* _WHAT THIS TASK INVOLVES_:
Give again, word for word, each line below starting at the one that contains "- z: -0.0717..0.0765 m" and ending at the one that contains "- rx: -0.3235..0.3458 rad".

* _THE DATA_:
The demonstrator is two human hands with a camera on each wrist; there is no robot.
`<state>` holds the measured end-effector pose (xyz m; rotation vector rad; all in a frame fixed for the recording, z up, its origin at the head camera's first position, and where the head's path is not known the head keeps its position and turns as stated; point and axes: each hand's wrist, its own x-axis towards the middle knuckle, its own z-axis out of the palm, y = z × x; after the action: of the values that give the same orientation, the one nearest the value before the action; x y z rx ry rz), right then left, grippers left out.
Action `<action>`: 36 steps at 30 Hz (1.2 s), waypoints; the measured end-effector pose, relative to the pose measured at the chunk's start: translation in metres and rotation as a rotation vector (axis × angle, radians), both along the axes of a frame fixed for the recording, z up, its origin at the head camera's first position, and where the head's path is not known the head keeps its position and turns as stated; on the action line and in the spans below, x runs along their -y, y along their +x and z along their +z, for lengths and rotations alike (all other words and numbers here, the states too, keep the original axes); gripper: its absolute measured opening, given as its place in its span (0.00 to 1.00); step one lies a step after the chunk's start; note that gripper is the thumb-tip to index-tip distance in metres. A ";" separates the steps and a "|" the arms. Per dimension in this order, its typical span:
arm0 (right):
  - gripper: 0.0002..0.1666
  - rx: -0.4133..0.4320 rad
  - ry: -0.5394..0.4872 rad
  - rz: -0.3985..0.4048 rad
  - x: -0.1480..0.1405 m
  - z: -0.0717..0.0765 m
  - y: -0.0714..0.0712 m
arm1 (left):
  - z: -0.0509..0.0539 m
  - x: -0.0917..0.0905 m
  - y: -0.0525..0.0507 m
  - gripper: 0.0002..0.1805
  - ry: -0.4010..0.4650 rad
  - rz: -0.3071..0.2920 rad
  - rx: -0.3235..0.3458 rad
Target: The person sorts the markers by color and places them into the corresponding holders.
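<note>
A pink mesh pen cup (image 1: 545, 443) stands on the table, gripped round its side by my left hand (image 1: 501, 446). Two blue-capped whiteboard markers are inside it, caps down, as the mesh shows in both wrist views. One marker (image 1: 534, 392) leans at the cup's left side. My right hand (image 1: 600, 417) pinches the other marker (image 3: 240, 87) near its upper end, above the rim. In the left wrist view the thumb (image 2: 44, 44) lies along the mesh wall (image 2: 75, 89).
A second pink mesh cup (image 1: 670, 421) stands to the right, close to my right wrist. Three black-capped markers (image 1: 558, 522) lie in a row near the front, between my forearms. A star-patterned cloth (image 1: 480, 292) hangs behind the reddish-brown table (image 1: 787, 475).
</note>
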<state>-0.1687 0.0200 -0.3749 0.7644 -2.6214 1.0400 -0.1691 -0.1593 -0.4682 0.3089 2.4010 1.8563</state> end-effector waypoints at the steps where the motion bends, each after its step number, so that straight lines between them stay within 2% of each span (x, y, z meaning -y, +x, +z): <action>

* _SOLUTION FOR THIS EXERCISE_:
  - z: -0.0717..0.0765 m
  - y: -0.0714..0.0712 m
arm1 (left):
  - z: -0.0509..0.0539 m
  - x: -0.0917..0.0905 m
  - y: -0.0525..0.0507 m
  - gripper: 0.0002..0.1805
  - ry: -0.4010..0.4650 rad
  - rz: -0.3071..0.2920 rad
  - rx: -0.3235..0.3458 rad

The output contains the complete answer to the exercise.